## TASK BRIEF
Looking at the listing below, retype exactly the lines starting at the one containing "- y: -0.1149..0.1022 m" and ending at the one containing "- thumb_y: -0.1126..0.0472", both included, and nothing else.

## DATA EXCERPT
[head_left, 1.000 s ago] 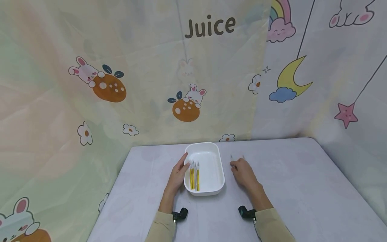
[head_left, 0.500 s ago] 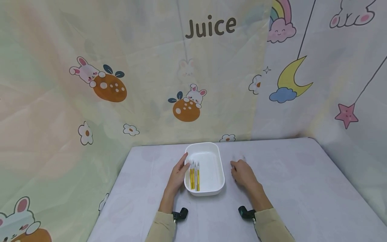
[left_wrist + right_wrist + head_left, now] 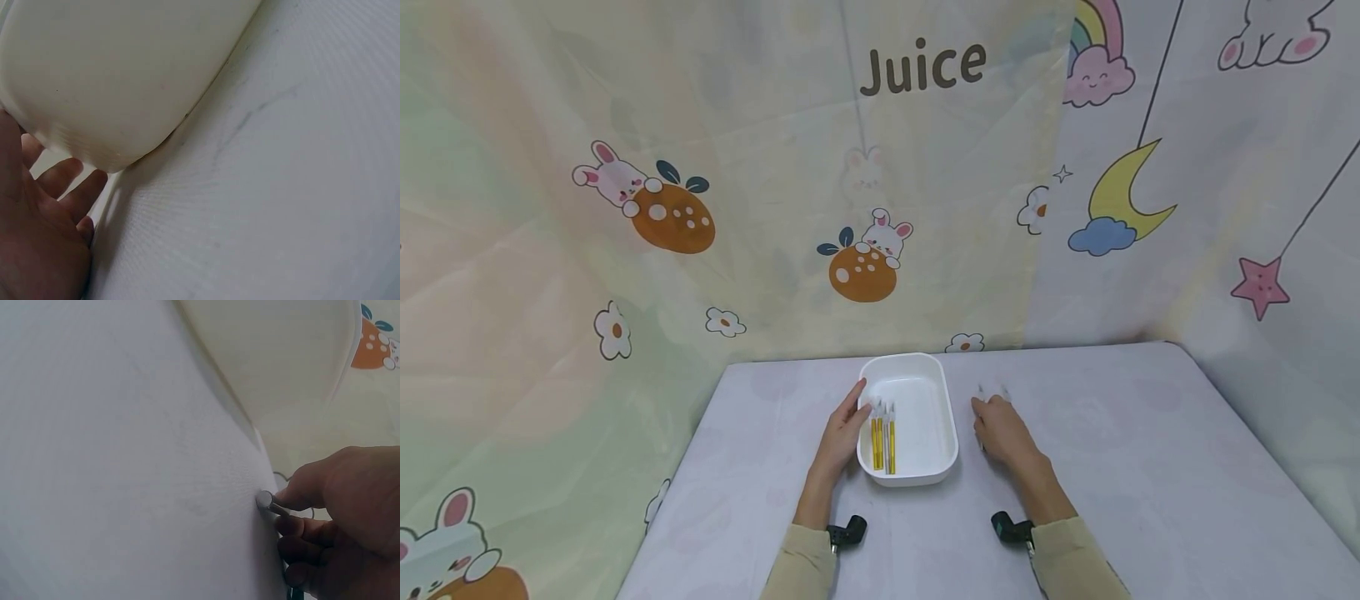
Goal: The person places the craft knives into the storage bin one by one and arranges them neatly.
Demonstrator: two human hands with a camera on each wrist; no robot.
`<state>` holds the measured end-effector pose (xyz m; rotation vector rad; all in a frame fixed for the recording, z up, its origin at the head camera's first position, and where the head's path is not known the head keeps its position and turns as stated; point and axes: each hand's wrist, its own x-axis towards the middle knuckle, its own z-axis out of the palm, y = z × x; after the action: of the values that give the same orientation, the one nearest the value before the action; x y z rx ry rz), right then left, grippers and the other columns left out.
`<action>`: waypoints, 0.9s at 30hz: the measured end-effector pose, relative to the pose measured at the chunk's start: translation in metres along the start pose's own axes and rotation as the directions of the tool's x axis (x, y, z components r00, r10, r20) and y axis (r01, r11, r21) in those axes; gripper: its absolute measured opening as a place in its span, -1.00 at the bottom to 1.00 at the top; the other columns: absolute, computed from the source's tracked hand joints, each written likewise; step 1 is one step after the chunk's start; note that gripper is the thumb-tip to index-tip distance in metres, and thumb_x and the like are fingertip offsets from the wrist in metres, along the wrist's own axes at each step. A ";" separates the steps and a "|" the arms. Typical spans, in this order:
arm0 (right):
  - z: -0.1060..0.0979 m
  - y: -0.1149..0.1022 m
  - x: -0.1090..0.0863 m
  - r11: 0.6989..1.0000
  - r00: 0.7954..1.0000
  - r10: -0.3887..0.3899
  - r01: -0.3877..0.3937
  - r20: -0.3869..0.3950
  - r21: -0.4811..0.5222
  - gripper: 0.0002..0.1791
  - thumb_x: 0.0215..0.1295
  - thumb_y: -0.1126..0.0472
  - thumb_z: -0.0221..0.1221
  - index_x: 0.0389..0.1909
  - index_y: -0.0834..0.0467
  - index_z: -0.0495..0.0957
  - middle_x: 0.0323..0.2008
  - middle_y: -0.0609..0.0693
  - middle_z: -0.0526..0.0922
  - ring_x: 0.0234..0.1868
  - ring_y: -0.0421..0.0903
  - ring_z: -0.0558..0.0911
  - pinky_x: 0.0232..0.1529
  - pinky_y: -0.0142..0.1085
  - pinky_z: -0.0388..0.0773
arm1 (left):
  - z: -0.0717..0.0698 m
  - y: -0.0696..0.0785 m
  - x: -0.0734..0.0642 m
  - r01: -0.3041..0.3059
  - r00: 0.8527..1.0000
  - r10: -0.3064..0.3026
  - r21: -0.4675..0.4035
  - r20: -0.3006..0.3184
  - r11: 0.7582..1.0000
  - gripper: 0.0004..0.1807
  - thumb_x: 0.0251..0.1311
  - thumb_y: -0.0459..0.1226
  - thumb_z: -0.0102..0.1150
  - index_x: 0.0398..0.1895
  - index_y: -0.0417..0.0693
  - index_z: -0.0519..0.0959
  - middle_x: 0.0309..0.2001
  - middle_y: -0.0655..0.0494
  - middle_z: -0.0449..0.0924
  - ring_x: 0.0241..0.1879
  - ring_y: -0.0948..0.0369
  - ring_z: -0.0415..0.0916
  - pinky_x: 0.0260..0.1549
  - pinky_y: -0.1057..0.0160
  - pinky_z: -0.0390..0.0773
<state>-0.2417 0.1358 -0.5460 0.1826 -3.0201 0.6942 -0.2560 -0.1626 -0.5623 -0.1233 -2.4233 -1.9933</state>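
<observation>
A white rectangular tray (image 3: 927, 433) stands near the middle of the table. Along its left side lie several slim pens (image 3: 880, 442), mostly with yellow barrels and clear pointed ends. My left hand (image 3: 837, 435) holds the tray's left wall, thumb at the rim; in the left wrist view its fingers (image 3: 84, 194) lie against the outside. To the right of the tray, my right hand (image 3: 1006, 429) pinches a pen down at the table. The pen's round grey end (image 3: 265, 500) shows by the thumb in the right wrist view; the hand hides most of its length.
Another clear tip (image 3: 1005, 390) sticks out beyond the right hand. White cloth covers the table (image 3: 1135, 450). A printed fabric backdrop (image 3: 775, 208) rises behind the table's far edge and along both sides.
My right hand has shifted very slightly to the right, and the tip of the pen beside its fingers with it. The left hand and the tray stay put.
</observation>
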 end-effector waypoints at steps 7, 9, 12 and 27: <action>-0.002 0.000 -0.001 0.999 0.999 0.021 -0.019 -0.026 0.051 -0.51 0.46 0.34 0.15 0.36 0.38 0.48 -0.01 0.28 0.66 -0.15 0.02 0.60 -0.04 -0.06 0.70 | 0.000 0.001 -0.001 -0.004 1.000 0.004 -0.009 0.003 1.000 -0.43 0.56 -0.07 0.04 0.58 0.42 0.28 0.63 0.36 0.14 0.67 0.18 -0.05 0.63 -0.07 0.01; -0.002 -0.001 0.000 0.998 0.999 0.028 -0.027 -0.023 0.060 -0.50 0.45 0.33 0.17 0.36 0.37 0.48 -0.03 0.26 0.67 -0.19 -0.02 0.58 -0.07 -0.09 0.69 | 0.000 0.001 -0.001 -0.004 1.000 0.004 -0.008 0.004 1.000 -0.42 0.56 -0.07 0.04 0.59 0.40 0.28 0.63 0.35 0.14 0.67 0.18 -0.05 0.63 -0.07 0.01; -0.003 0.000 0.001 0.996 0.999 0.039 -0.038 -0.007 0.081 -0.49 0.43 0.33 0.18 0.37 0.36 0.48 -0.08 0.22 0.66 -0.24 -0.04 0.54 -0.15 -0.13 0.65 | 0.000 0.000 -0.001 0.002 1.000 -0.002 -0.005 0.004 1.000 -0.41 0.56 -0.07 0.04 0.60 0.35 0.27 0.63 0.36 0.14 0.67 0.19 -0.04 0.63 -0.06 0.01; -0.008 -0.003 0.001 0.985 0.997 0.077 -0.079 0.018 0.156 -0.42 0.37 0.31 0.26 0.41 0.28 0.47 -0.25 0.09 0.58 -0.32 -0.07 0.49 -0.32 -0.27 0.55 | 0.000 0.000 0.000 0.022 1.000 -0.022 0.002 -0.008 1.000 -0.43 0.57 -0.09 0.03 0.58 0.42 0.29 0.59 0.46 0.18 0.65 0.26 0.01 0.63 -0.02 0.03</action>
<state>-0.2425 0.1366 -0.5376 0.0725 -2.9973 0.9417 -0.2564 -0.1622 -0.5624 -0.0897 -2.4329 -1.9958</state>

## EXERCISE RESULT
  - y: -0.1149..0.1022 m
  - x: -0.1090..0.0863 m
  - r11: 0.6989..1.0000
  - r00: 0.7954..1.0000
  - r10: -0.3887..0.3899
  - r01: -0.3877..0.3937
  - r20: -0.3869..0.3950
  - r21: -0.4811..0.5222
  - gripper: 0.0002..0.1791
  - thumb_x: 0.0215..0.1295
  - thumb_y: -0.1126..0.0472

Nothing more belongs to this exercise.